- **AIM OF THE TASK**
Copy exactly the lines of the material below, starting with the first and including the line that holds "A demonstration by".

- **DATA BLOCK**
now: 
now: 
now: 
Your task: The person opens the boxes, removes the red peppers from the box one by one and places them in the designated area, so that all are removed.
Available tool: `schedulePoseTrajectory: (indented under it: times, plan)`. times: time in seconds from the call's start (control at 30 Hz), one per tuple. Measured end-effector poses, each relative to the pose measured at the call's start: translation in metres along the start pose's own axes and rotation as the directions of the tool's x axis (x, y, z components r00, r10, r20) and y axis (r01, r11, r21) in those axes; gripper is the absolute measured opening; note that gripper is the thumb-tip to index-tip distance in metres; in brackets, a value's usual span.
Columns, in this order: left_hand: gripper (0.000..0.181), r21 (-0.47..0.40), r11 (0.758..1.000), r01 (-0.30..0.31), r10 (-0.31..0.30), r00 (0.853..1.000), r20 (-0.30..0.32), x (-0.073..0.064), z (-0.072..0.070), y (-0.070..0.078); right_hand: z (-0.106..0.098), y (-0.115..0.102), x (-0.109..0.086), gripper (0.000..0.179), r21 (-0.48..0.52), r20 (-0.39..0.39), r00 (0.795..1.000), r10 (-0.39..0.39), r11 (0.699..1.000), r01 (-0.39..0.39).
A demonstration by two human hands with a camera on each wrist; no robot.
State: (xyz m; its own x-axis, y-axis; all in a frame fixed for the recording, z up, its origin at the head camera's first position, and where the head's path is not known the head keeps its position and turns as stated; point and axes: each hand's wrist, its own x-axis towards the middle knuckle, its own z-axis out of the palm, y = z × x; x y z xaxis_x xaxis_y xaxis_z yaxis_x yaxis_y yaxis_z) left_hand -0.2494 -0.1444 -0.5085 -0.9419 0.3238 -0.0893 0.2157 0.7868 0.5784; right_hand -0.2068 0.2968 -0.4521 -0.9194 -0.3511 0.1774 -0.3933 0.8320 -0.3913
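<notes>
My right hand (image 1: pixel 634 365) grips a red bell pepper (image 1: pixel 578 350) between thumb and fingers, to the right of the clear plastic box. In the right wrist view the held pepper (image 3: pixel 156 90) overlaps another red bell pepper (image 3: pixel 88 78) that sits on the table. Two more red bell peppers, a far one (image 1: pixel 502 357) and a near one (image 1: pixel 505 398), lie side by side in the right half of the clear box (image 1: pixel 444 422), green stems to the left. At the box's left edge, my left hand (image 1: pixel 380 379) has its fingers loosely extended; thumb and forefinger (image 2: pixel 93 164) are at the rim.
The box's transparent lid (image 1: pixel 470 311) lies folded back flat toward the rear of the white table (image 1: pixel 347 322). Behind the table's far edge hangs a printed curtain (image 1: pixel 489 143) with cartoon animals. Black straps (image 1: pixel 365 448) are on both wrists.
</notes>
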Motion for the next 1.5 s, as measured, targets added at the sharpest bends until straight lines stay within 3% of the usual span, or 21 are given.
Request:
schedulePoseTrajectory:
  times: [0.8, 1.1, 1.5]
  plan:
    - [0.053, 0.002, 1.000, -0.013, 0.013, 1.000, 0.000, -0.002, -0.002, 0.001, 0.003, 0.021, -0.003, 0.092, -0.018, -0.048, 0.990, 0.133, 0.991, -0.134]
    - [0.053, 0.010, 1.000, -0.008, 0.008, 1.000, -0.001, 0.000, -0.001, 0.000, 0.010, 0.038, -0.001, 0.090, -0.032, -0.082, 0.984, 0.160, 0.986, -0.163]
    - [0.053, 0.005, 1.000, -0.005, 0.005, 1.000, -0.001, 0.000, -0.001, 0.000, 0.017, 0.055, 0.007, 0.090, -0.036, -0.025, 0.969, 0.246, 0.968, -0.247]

- **OUTPUT FOR THIS EXERCISE**
now: 
now: 
now: 
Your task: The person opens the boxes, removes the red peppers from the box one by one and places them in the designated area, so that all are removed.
Available tool: `schedulePoseTrajectory: (indented under it: times, plan)`. times: time in seconds from the call's start (control at 30 Hz), one per tuple. Measured end-effector poses, each relative to the pose measured at the call's start: translation in metres along the start pose's own axes and rotation as the directions of the tool's x axis (x, y, z components r00, r10, r20) and y axis (r01, r11, r21) in those axes; gripper is the absolute measured opening; note that gripper is the thumb-tip to index-tip distance in metres; in brackets, a value's usual span.
Columns, in this order: left_hand: gripper (0.000..0.181), r21 (-0.47..0.40), r11 (0.758..1.000), r01 (-0.30..0.31), r10 (-0.31..0.30), r00 (0.853..1.000), r20 (-0.30..0.32), x (-0.073..0.064), z (-0.072..0.070), y (-0.070..0.078); right_hand: z (-0.106..0.098), y (-0.115..0.102), x (-0.109..0.086), gripper (0.000..0.179), r21 (-0.48..0.52), r20 (-0.39..0.39), r00 (0.795..1.000), r10 (-0.39..0.39), r11 (0.699..1.000), r01 (-0.39..0.39).
A demonstration by two human hands with a camera on each wrist; no robot.

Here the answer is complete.